Le Conseil supérieur de l’audiovisuel et de la communication (CSAC) a suspendu le pasteur Jules Mulindwa pour une durée de 30 jours, lui interdisant toute apparition sur les médias opérant en République démocratique du Congo. La décision, prise le 4 juin 2026 à Kinshasa, soulève une question centrale : jusqu’où va la responsabilité des acteurs religieux dans l’espace public congolais ?
Des propos qui fracturent la société
Lors d’une prédication à Kinshasa, le pasteur a tenu des propos jugés injurieux, méprisants et discriminatoires visant certains citoyens congolais, notamment des membres et sympathisants de l’opposition politique. Le CSAC, dans son rôle de gardien des valeurs démocratiques, a estimé que ces déclarations portaient atteinte à la cohésion sociale. En ciblant une partie de la population sur la base de ses opinions politiques, le discours religieux devient un vecteur de division, ce que l’organe de régulation ne pouvait ignorer.
Un refus de coopérer qui aggrave le cas
L’instance de régulation indique que le pasteur ne s’est pas plié à son interpellation officielle. Convoqué le 28 mai dernier pour présenter ses moyens de défense, il aurait refusé de collaborer. Ce manque de coopération a sans doute pesé dans la balance, car il traduit un mépris des institutions chargées de faire respecter les règles du débat public.
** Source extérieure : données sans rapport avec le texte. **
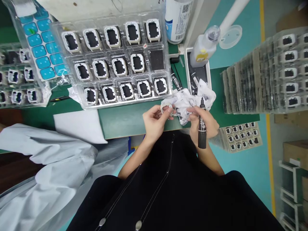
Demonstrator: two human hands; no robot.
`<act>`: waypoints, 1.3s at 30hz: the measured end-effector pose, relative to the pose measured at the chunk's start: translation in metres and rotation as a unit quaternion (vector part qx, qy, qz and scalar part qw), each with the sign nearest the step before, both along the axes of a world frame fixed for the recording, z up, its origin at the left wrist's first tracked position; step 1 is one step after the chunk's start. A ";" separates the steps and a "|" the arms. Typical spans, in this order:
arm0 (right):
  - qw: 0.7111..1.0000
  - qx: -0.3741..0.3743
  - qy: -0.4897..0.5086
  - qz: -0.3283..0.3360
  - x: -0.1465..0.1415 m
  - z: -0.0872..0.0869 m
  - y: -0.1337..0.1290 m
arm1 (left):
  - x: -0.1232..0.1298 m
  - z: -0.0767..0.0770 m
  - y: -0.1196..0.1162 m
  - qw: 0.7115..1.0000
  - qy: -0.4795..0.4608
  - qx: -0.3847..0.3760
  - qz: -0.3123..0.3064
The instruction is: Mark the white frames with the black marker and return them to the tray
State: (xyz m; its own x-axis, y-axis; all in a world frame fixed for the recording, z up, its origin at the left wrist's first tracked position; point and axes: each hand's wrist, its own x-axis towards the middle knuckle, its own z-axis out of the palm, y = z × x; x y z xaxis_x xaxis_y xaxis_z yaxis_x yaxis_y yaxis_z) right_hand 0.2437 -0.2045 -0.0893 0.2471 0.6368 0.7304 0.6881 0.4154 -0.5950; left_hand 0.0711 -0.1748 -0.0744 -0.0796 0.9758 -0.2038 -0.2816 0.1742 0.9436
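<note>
Fingers of the left hand (154, 123) partly cover a white frame (165, 102), clamped in that grip above the bench (120, 120) near its front edge; the right grip (209, 122) closes around a black marker (202, 125), fingertips at crumpled cloth (186, 102). A co-worker's grey sleeve (55, 154) is cut off leftward. Green strip shows below the tray (125, 102).

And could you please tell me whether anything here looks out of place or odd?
The white cloth by the right hand stands out: it lies bunched up with dark marks, unlike the flat white sheet farther left.
</note>
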 end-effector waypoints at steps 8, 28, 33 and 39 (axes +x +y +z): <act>0.999 0.039 -0.018 0.020 0.002 -0.011 -0.001 | 0.008 -0.006 0.009 0.999 -0.047 -0.007 -0.023; 0.985 0.012 -0.170 -0.013 0.009 -0.010 0.011 | 0.002 0.010 -0.005 0.991 0.068 0.111 -0.038; 0.992 0.025 -0.125 0.013 0.013 -0.005 0.010 | 0.000 0.014 -0.017 0.976 0.131 0.159 -0.069; 0.995 -0.003 -0.100 0.022 0.017 0.002 0.009 | -0.008 0.023 -0.029 0.933 0.152 0.305 -0.117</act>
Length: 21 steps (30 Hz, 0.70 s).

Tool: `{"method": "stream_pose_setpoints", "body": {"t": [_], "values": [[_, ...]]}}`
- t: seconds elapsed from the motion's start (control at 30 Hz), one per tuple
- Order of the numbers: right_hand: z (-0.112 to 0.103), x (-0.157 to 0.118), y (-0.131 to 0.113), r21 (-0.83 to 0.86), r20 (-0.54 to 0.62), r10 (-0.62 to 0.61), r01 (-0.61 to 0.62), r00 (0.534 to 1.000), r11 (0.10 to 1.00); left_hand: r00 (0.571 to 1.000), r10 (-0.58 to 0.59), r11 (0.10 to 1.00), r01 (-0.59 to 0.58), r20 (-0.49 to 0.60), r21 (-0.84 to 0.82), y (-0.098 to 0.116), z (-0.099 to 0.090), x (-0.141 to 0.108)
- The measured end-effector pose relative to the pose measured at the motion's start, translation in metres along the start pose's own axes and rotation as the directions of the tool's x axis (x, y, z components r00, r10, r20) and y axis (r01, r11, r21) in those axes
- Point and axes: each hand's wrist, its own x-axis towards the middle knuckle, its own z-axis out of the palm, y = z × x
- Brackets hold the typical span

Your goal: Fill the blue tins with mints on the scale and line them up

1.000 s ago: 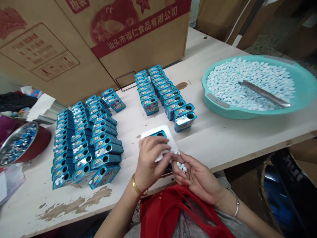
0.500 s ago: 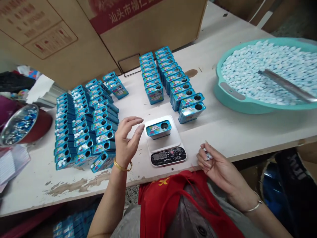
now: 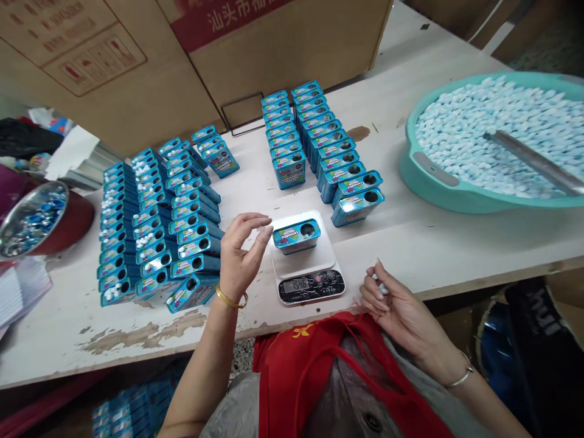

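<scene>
A blue candy tin (image 3: 285, 237) with a round hole in its top stands upright on the white digital scale (image 3: 285, 266). My left hand (image 3: 244, 252) is beside the tin's left end, thumb and fingers apart with nothing between them. The thumb tip is very near the tin; whether it touches, I cannot tell. To the right of the scale, my right hand (image 3: 401, 313) is curled round a few small white candies (image 3: 383, 289), partly hidden by the fingers. The scale's lit display (image 3: 296, 285) shows digits.
Rows of blue tins (image 3: 152, 234) stand at left, several with white candies on top. More tins (image 3: 337, 161) are behind the scale. A turquoise basin (image 3: 413, 173) of candies with a metal scoop (image 3: 536, 161) is at right. A metal bowl (image 3: 61, 228) sits far left.
The camera view has shifted slightly. The digits on the scale's display look different. Both hands keep nearly the same places and poses.
</scene>
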Motion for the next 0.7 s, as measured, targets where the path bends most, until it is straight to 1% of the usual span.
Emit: {"method": "stream_pose_setpoints", "body": {"t": [0.1, 0.13, 0.17, 0.23, 0.27, 0.3, 0.33, 0.43, 0.5, 0.6, 0.67, 0.7], "values": [[0.0, 0.002, 0.001, -0.009, -0.007, -0.004, 0.003, 1.0, 1.0, 0.999, 0.006, 0.999, -0.008, 0.05, 0.043, -0.001, 0.003, -0.002], [0.001, 0.002, 0.002, -0.012, -0.008, -0.003, 0.003, 1.0, 1.0, 0.995, 0.02, 0.997, -0.027, 0.097, 0.077, 0.0, 0.004, -0.002], [0.002, 0.003, 0.003, -0.016, -0.011, 0.0, 0.0, 1.0, 1.0, 0.985, 0.041, 0.991, -0.062, 0.17, 0.116, 0.001, 0.006, 0.0], [0.004, 0.004, 0.005, -0.023, -0.018, 0.01, -0.011, 1.0, 1.0, 0.938, 0.083, 0.969, -0.155, 0.338, 0.192, 0.001, 0.01, 0.006], [0.005, 0.005, 0.007, -0.024, -0.02, 0.014, -0.015, 1.0, 1.0, 0.914, 0.095, 0.954, -0.197, 0.395, 0.228, 0.0, 0.012, 0.013], [0.006, 0.006, 0.008, -0.024, -0.021, 0.016, -0.016, 1.0, 1.0, 0.903, 0.099, 0.937, -0.226, 0.418, 0.266, -0.002, 0.015, 0.021], [0.007, 0.007, 0.009, -0.024, -0.02, 0.012, -0.012, 1.0, 1.0, 0.908, 0.102, 0.92, -0.241, 0.406, 0.31, -0.005, 0.017, 0.032], [0.01, 0.011, 0.012, -0.032, -0.022, -0.008, 0.007, 1.0, 0.999, 0.946, 0.125, 0.866, -0.252, 0.3, 0.432, -0.022, 0.029, 0.068], [0.01, 0.013, 0.013, -0.038, -0.032, -0.016, 0.015, 0.999, 0.999, 0.95, 0.139, 0.832, -0.266, 0.281, 0.487, -0.037, 0.04, 0.09], [0.007, 0.014, 0.014, -0.048, -0.033, -0.003, 0.002, 0.999, 0.999, 0.95, 0.127, 0.799, -0.268, 0.285, 0.538, -0.055, 0.057, 0.107], [0.003, 0.015, 0.014, -0.066, -0.028, 0.014, -0.016, 1.0, 0.998, 0.953, 0.126, 0.787, -0.264, 0.275, 0.557, -0.064, 0.061, 0.113], [0.001, 0.016, 0.014, -0.076, -0.026, 0.023, -0.025, 0.999, 0.997, 0.958, 0.127, 0.784, -0.256, 0.258, 0.566, -0.068, 0.06, 0.117]]}}
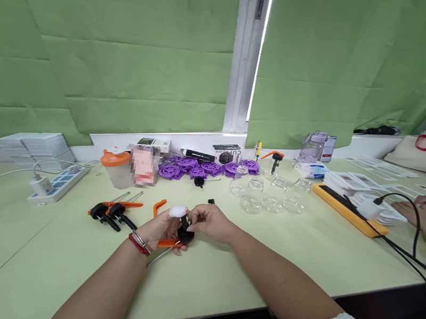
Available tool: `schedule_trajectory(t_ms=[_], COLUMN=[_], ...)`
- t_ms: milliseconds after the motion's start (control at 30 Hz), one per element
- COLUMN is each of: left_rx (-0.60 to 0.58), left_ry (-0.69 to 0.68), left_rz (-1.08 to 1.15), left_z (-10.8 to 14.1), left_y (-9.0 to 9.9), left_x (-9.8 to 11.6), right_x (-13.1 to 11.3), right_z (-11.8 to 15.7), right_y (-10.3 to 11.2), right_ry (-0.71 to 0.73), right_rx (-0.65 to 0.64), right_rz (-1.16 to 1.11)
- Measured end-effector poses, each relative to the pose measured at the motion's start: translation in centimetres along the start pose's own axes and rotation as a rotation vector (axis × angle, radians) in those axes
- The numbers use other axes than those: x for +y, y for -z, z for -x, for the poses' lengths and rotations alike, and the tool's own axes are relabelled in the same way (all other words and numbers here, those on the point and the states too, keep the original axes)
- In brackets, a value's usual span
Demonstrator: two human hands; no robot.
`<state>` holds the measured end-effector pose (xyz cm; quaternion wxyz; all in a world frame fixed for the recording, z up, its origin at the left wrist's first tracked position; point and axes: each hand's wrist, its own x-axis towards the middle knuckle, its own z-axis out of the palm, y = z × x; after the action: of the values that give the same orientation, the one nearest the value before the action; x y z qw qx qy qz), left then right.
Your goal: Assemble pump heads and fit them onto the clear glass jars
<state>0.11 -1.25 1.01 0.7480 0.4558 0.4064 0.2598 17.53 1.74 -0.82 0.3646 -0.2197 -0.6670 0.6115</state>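
Observation:
My left hand [161, 231], with bracelets at the wrist, is closed around a black lid assembly [185, 235]. An orange handle [169, 243] and a thin metal rod stick out beneath it. A rounded white piece [178, 211] sits at my left thumb; whether it is worn or held I cannot tell. My right hand [209, 222] pinches at the black upright part of the same assembly, its fingertips partly hidden. To the left lie two similar black lid assemblies [117, 213] with orange handles and metal rods. Just beyond my hands are a loose orange handle [158, 207] and a small black part [211, 201].
Several glass jars [252, 195] stand at right behind, near purple plastic parts [197, 170]. An orange-lidded cup [115, 165] and a white power strip [58, 184] are left. A yellow power strip [350, 211] with cables lies right, beside another person's hands [410, 212].

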Motion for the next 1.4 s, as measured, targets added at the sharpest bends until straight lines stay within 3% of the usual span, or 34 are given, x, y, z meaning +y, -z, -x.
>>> schedule_trajectory(t_ms=[1400], left_rx=[-0.029], left_ry=[-0.021], left_rz=[-0.009], left_z=[0.23], left_y=[0.11], left_x=[0.07], right_x=[-0.23], right_z=[0.12], right_y=[-0.10], right_ry=[-0.024], right_rx=[0.021], right_rz=[0.027])
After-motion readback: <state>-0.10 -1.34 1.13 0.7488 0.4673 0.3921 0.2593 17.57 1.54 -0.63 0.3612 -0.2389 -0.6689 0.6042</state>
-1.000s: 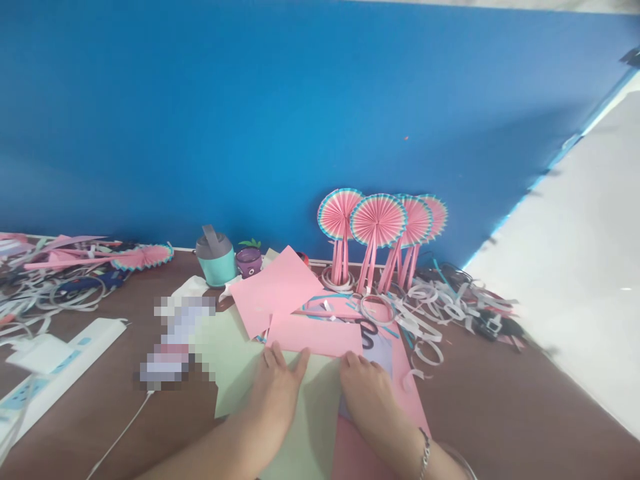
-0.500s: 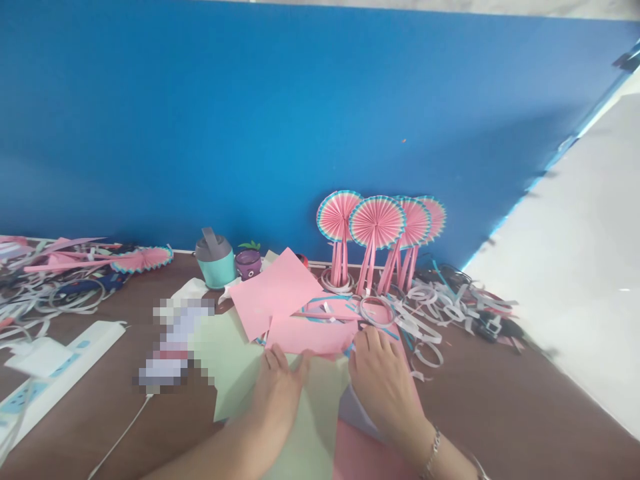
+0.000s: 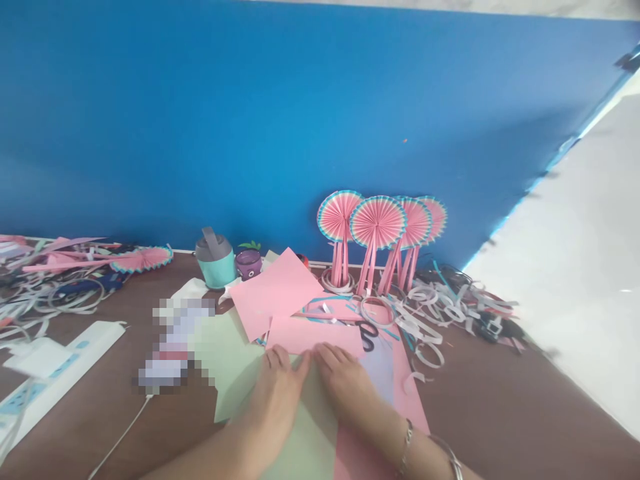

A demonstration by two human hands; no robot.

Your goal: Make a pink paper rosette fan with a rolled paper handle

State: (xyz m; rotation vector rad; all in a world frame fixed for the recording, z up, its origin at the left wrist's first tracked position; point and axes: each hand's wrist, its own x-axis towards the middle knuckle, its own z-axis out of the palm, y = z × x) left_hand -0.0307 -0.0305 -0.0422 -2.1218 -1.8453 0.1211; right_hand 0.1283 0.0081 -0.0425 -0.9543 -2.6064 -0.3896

Pour le CSAC, cette attitude est d’autant plus problématique que Jules Mulindwa est un acteur influent de la communication et de l’enseignement religieux.
Des contenus inappropriés sur les plateformes en ligne
Le CSAC affirme par ailleurs avoir identifié la diffusion de plusieurs contenus audiovisuels jugés inappropriés et contraires aux bonnes mœurs sur différentes plateformes en ligne. Cette dimension numérique de l’affaire montre que la régulation ne se limite plus aux médias traditionnels. Les propos tenus sur internet peuvent toucher un public large, y compris les jeunes et les enfants qui suivent régulièrement les interventions du pasteur. La sensibilité de ce public est un élément clé rappelé par le CSAC dans sa décision.
Un signal fort pour les médias et les citoyens
La suspension s’accompagne d’une interdiction faite à toutes les radios, télévisions et plateformes numériques de diffuser ses programmes ou de l’inviter sur leurs antennes durant cette période, sous peine de sanctions prévues par la loi. Cette mesure envoie un signal clair : la liberté d’expression religieuse a des limites lorsqu’elle menace l’ordre public ou la dignité des personnes. Pour les citoyens, c’est un rappel que les discours haineux ou discriminatoires ne resteront pas sans réponse institutionnelle. Reste à savoir si cette sanction suffira à apaiser les tensions ou si elle ne fera que cristalliser les positions dans un pays où la parole religieuse pèse lourd dans le débat politique.